Imbalanced Classification under Capacity Constraints

arXiv stat.ML / 5/6/2026

📰 NewsIdeas & Deep AnalysisModels & Research

Key Points

  • The paper tackles imbalanced classification where the minority (positive) class is underrepresented and confirming a potential positive is costly under limited operational capacity.
  • It introduces a framework for sequential/online decision-making that enforces a user-defined bound on the proportion (rate) of observations labeled as positive while maximizing detection performance.
  • The method can be implemented with standard learning techniques and extends naturally to real-time settings where predictions are made as data arrives.
  • Experiments indicate that explicitly modeling capacity constraints yields substantial gains over classical baselines, including resampling approaches like SMOTE that do not directly control the positive selection rate.

Abstract

In many classification settings, the class of primary interest is underrepresented, leading to imbalanced data problems that arise in applications such as rare disease detection and fraud identification.
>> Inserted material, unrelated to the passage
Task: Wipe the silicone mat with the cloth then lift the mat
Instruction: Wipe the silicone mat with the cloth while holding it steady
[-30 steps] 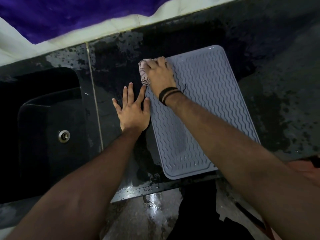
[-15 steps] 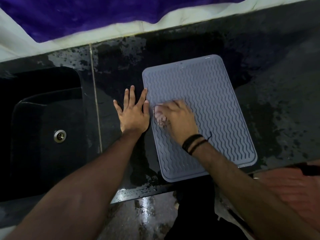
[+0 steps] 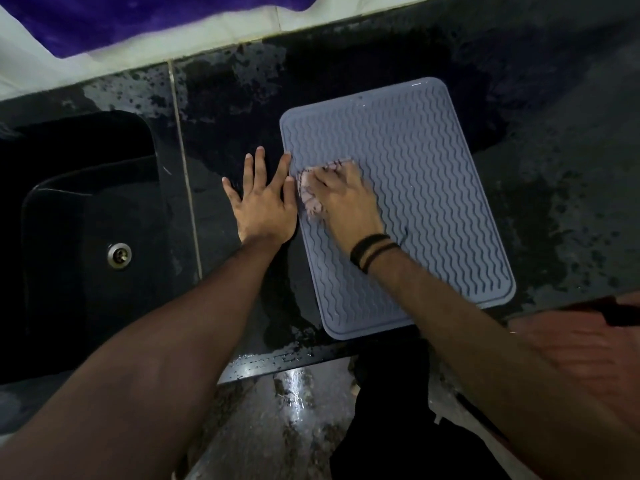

In these contexts, identifying a potential positive instance typically triggers costly follow-up actions, such as medical imaging or detailed transaction inspection, which are subject to limited operational capacity. Motivated by this setting, we consider classification problems where data may arrive sequentially and decisions must be made under constraints on the number of instances that can be selected for further analysis. We propose a classification framework that explicitly controls the rate of positive predictions, enforcing a user-defined bound on the proportion of observations classified as belonging to the minority class while maximizing detection performance. The approach can be implemented using standard learning methods and naturally extends to online settings, where decisions are taken in real time. We show that incorporating capacity constraints leads to substantial improvements over classical approaches, including resampling techniques such as SMOTE, which do not directly control the selection rate.